Search code examples
rmachine-learningregressionk-foldtidymodels

Tidymodels: Tunable models involving 10-fold Cross Validation Using the Function tune_grid() in R


Overview

I have produced four models using the tidymodels package with the data frame FID (see below):

  1. General Linear Model
  2. Bagged Tree
  3. Random Forest
  4. Boosted Trees

The data frame contains three predictors:

  1. Year (numeric)
  2. Month (Factor)
  3. Days (numeric)

The dependent variable is Frequency (numeric)

The original penalty was 0.1 for regularization, which I picked somewhat arbitrarily. My aim is to estimate the right or best regularization parameter penalty. The idea is to estimate the model hyperparameter (best value model), which cannot be assessed during model training. I am attempting to estimate the best penalty value by training many models on resampled data sets and exploring how well they perform. Consequently, I am building a new model specification for model tuning.

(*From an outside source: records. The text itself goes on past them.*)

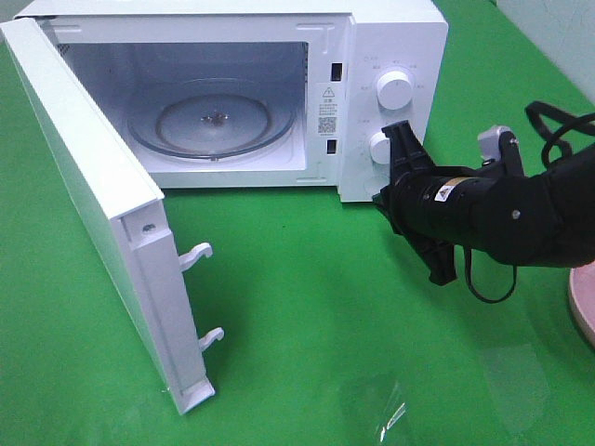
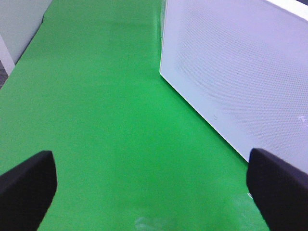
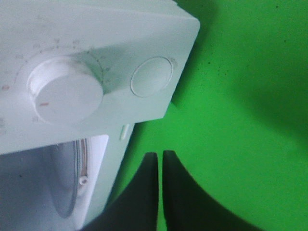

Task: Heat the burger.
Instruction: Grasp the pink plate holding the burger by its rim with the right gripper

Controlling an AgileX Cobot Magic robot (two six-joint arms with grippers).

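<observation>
Nearest, green table cover (image 1: 307,372) along the near edge. At far edge, microwave (image 1: 390,37), its door (image 1: 84,186) standing wide open to the left, glass turntable (image 1: 214,116) empty. Off the control panel's lower corner, right gripper (image 3: 157,159) clenched on nothing. By the door's outer face, left gripper (image 2: 149,159) spread wide, empty. No view shows the burger; likely on pink plate (image 1: 584,307), cut off at right edge. Step judged: loading. Next: fetch burger, set on turntable.

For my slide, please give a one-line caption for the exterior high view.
Microwave with its door swung open, glass turntable bare; the shut right gripper sits by the lower knob.
</observation>
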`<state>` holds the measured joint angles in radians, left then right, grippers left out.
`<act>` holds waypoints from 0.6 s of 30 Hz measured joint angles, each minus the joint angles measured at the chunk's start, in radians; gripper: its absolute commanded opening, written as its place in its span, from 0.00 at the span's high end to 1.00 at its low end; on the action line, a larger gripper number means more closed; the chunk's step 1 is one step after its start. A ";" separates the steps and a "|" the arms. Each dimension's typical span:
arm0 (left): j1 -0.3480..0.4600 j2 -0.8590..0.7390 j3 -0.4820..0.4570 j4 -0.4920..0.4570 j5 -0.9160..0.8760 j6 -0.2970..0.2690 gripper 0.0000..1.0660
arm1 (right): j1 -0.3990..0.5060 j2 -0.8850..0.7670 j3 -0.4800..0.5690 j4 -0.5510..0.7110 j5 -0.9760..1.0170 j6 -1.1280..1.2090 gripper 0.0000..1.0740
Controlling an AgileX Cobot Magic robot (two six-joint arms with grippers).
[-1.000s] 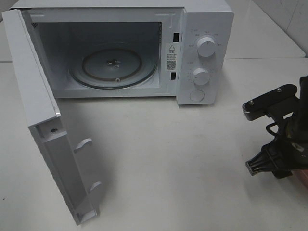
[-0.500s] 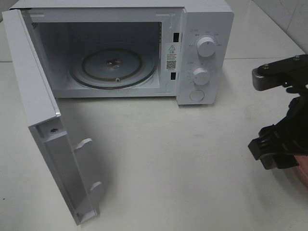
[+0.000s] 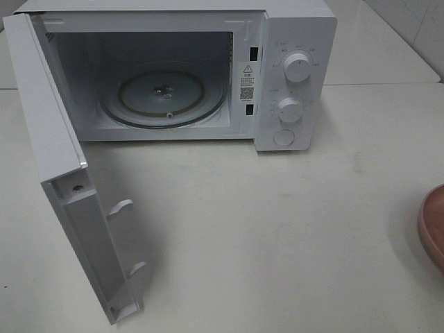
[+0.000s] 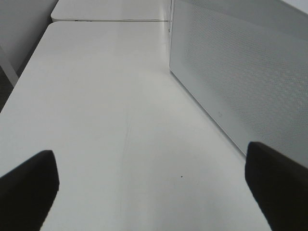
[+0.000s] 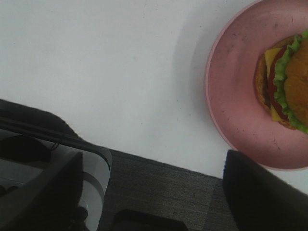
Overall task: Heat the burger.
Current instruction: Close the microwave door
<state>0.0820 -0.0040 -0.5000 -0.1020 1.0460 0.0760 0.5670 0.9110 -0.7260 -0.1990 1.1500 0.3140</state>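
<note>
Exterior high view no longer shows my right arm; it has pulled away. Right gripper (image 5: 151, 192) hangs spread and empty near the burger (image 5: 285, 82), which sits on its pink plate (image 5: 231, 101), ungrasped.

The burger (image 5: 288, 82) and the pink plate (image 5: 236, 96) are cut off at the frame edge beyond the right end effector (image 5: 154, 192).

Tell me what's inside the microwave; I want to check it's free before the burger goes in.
Inside the microwave, whose door is open, only the glass turntable shows, with nothing on it. The front left corner is hidden behind the door. The burger sits on the pink plate.
</note>
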 measured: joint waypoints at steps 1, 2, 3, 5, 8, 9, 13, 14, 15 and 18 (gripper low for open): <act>0.000 0.000 0.000 0.000 0.000 0.000 0.06 | 0.000 -0.020 0.000 0.007 0.014 -0.005 0.29; 0.000 0.000 0.000 0.000 0.000 0.000 0.06 | 0.000 -0.020 0.000 0.007 0.014 -0.005 0.29; 0.000 0.000 0.000 0.000 0.000 0.000 0.06 | 0.000 -0.055 0.000 0.017 0.035 -0.008 0.29; 0.000 0.000 0.000 0.000 0.000 0.000 0.06 | 0.000 -0.098 0.000 0.022 0.053 -0.011 0.29; 0.000 0.000 0.000 0.000 0.000 0.000 0.06 | 0.000 -0.160 0.000 0.024 0.058 -0.014 0.29; 0.000 0.000 0.000 0.000 0.000 0.000 0.06 | 0.000 -0.184 0.000 0.024 0.059 -0.015 0.29; 0.000 0.000 0.000 0.000 0.000 0.000 0.06 | 0.000 -0.283 0.000 0.024 0.061 -0.032 0.29; 0.000 0.000 0.000 0.000 0.000 0.000 0.06 | 0.000 -0.314 0.000 0.024 0.061 -0.041 0.29; 0.000 0.000 0.000 0.000 0.000 0.000 0.06 | -0.012 -0.365 0.000 0.024 0.062 -0.070 0.29; 0.000 0.000 0.000 0.000 0.000 0.000 0.06 | -0.071 -0.433 0.000 0.024 0.064 -0.121 0.29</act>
<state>0.0820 -0.0040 -0.5000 -0.1020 1.0460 0.0760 0.4960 0.4780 -0.7260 -0.1750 1.2140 0.1930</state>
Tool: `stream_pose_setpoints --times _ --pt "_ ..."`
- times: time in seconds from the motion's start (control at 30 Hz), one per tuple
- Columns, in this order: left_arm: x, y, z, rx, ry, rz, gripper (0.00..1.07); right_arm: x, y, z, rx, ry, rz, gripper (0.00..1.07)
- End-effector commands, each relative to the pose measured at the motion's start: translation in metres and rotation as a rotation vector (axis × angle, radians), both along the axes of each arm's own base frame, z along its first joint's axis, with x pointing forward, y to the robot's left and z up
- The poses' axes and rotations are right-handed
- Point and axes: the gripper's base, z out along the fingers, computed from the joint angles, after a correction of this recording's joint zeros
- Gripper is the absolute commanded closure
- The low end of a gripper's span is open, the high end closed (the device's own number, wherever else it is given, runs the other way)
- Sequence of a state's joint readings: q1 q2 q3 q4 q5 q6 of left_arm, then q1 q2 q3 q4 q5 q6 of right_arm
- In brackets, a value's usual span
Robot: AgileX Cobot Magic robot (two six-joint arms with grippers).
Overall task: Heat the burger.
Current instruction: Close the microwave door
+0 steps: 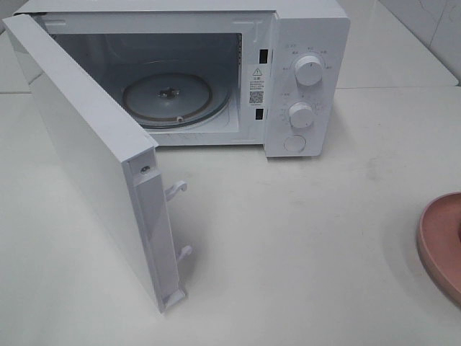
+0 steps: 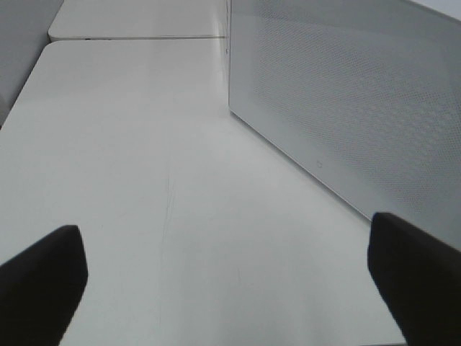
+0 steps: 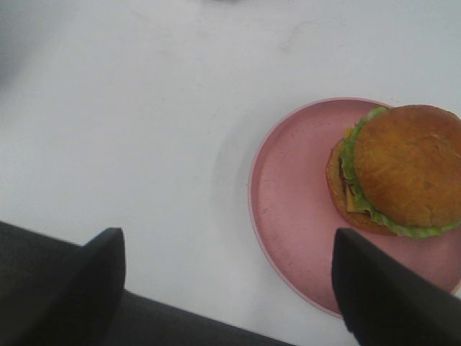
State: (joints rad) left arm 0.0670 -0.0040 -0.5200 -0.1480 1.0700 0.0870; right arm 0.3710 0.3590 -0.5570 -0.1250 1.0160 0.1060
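Observation:
The burger (image 3: 403,169), with a golden-brown bun and green lettuce, sits on a pink plate (image 3: 295,209) in the right wrist view. My right gripper (image 3: 230,288) is open and empty above the table, beside the plate. In the high view only the plate's edge (image 1: 439,245) shows at the right; the burger is out of view there. The white microwave (image 1: 302,79) stands at the back with its door (image 1: 94,166) swung open and its glass turntable (image 1: 169,101) bare. My left gripper (image 2: 230,281) is open and empty next to the door's outer face (image 2: 346,108).
The white table (image 1: 302,238) spreads in front of the microwave. The open door juts toward the front left. Two knobs (image 1: 308,71) and a button sit on the microwave's right panel. Neither arm shows in the high view.

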Motion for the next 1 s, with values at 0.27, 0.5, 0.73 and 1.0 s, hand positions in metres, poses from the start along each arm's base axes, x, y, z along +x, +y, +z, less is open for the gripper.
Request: stream_pose_setpoints --times 0.27,0.5,0.73,1.0 --pt "-0.001 0.000 -0.001 -0.008 -0.007 0.004 0.09 -0.032 -0.013 -0.009 0.058 -0.184 -0.140 0.31" --pt "-0.001 0.000 -0.001 -0.008 -0.007 0.004 0.09 -0.053 -0.014 -0.010 0.080 -0.319 -0.166 0.31" --pt "-0.001 0.000 -0.001 -0.008 -0.007 0.004 0.09 -0.056 -0.014 -0.010 0.083 -0.335 -0.163 0.31" --pt "-0.001 0.000 -0.001 -0.008 -0.007 0.004 0.09 -0.056 -0.014 -0.010 0.083 -0.335 -0.163 0.31"
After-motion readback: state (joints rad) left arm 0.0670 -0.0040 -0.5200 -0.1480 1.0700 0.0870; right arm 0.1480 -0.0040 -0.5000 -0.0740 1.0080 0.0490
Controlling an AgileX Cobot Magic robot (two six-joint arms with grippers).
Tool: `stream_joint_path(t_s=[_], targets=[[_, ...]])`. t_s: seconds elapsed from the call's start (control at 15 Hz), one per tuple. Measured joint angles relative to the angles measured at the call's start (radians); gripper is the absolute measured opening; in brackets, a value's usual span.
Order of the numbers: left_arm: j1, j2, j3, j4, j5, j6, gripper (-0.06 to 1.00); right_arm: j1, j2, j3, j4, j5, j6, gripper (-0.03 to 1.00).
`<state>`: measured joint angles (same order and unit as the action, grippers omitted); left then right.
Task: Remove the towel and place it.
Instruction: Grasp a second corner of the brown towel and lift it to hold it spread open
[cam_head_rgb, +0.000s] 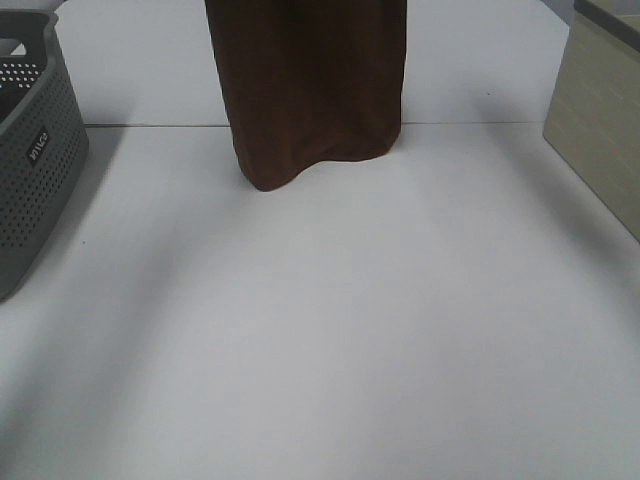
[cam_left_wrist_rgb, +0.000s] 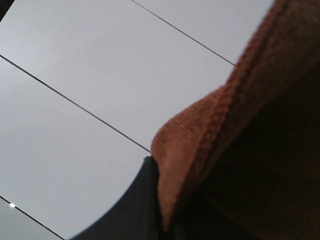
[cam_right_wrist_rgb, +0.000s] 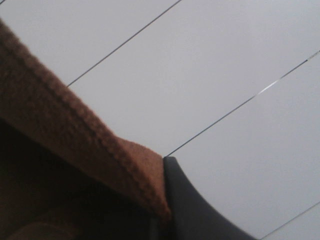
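1. Grippers are out of sight from the high camera; towel (cam_head_rgb: 305, 90) hangs outside the basket (cam_head_rgb: 35, 150), its lower edge near the table (cam_head_rgb: 350, 330).
2. Its hem is pinched by the left gripper (cam_left_wrist_rgb: 167, 220).
3. The right gripper (cam_right_wrist_rgb: 162, 217) clamps the hem likewise; removal looks done, placing remains.

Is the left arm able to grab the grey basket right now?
Probably not yet. The left end effector looks clamped on the edge of the towel, holding it up. The basket sits uncovered at the left, but the arm would need to let go first.
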<state>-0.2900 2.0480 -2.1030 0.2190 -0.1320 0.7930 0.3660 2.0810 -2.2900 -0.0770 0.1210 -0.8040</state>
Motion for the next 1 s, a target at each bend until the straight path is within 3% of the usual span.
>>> stream_joint_path(t_s=[0.27, 0.4, 0.53, 0.8, 1.0], targets=[[0.003, 0.104, -0.025, -0.069, -0.203, 0.000, 0.00, -0.060, 0.045, 0.000, 0.082, -0.167, 0.000, 0.01], [0.003, 0.177, -0.113, -0.107, -0.239, 0.000, 0.00, -0.079, 0.065, 0.000, 0.105, -0.236, 0.007, 0.01], [0.003, 0.269, -0.264, -0.127, -0.233, 0.000, 0.00, -0.096, 0.089, 0.000, 0.111, -0.269, 0.034, 0.01], [0.015, 0.433, -0.551, -0.125, -0.121, -0.001, 0.00, -0.112, 0.112, 0.000, 0.102, -0.328, 0.111, 0.01], [0.042, 0.452, -0.614, -0.119, -0.095, -0.021, 0.00, -0.112, 0.117, 0.000, -0.024, -0.334, 0.276, 0.01]])
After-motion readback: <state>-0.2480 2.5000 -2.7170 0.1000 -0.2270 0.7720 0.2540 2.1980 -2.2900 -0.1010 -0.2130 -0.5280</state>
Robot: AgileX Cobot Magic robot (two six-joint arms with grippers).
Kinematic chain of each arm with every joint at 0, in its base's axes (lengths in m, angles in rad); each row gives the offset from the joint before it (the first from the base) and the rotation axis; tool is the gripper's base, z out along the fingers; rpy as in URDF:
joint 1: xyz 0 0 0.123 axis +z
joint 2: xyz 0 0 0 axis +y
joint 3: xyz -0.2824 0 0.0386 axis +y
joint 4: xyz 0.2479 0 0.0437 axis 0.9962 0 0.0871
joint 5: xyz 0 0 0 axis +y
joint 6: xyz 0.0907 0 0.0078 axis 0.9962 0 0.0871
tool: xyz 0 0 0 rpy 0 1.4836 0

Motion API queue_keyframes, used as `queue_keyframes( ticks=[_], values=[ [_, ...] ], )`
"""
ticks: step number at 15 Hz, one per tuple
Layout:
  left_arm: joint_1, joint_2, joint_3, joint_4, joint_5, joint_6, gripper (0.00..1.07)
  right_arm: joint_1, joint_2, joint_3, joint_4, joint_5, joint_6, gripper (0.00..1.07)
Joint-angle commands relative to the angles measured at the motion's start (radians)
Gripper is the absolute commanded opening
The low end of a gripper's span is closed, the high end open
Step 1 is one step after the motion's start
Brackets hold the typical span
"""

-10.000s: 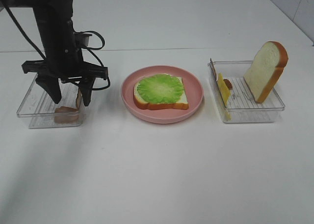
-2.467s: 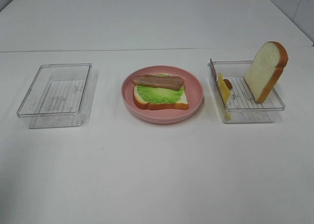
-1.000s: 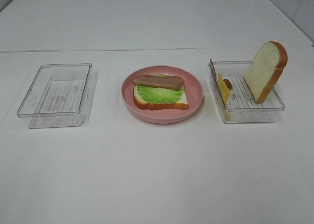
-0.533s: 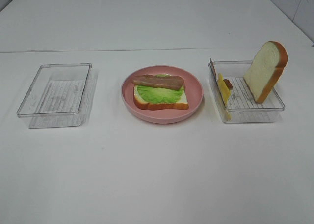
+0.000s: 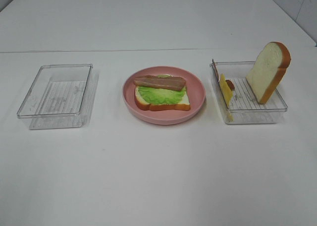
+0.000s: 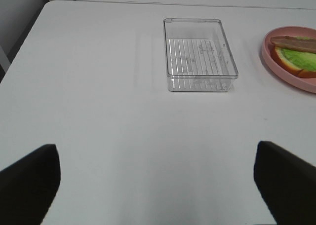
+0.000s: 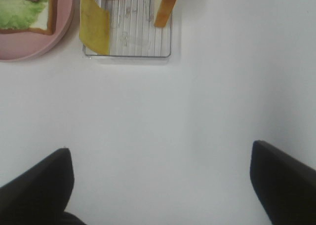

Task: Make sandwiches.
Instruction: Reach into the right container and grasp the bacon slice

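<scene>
From above, the sandwich (image 5: 162, 98) sits half-built on the pink plate (image 5: 197, 93) — bacon strip (image 5: 159, 82) on top, no arms in shot. Left wrist: left gripper (image 6: 158, 185) spread wide, empty. Right wrist: right gripper (image 7: 158, 185) wide too — I'd pinch the cheese slice (image 7: 94, 22) by its edge, lay it flat.

White table (image 5: 158, 176), plain surface. Pink plate (image 5: 198, 92) set directly on it; one clear tray (image 5: 57, 94) well to plate's left, second clear tray (image 5: 252, 116) near plate's right.
</scene>
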Motion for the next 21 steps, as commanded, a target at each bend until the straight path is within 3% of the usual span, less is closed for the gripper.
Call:
queue_keyframes(
  ticks=[1,7,12,15,21],
  values=[
    [0.003,-0.022,0.002,-0.005,-0.011,-0.003,1.00,-0.002,0.200,-0.168,0.018,0.031,-0.040,0.94],
    [0.003,-0.022,0.002,-0.005,-0.011,-0.003,1.00,0.208,0.725,-0.562,0.028,0.058,0.005,0.94],
    [0.003,-0.022,0.002,-0.005,-0.011,-0.003,1.00,0.207,1.031,-0.841,0.107,0.062,0.008,0.94],
    [0.003,-0.022,0.002,-0.005,-0.011,-0.003,1.00,0.206,1.147,-0.916,0.109,0.062,0.008,0.94],
    [0.003,-0.022,0.002,-0.005,-0.011,-0.003,1.00,0.206,1.244,-0.924,0.139,-0.026,0.008,0.94]
  ],
)
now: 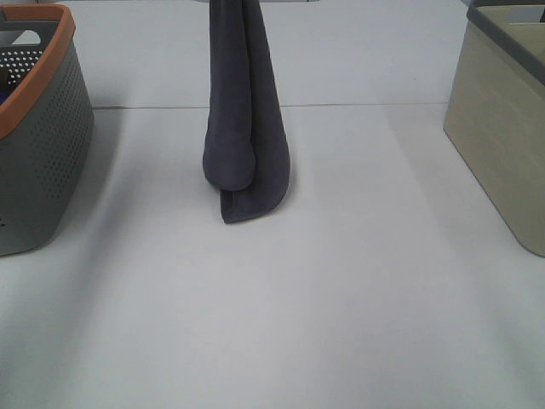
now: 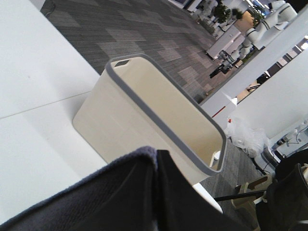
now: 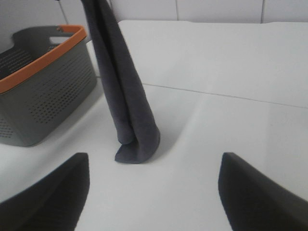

I am following this tutorial:-

https://smltar.com/mlregression.html#firstregressionevaluation

I am experiencing this error message

Error: A `model` action has already been added to this workflow.

#Run rlang::last_error()

<error/rlang_error>
A `model` action has already been added to this workflow.
Backtrace:
  1. tune::tune_grid(...)
 10. workflows::add_model(., tune_spec_glm)
 11. workflows:::add_action(x, action, "model")
 13. workflows:::add_action_impl.action_fit(x, action, name)
 14. workflows:::check_singleton(x$fit$actions, name)
 15. workflows:::glubort("A `{name}` action has already been added to this workflow.")
Run `rlang::last_trace()` to see the full context.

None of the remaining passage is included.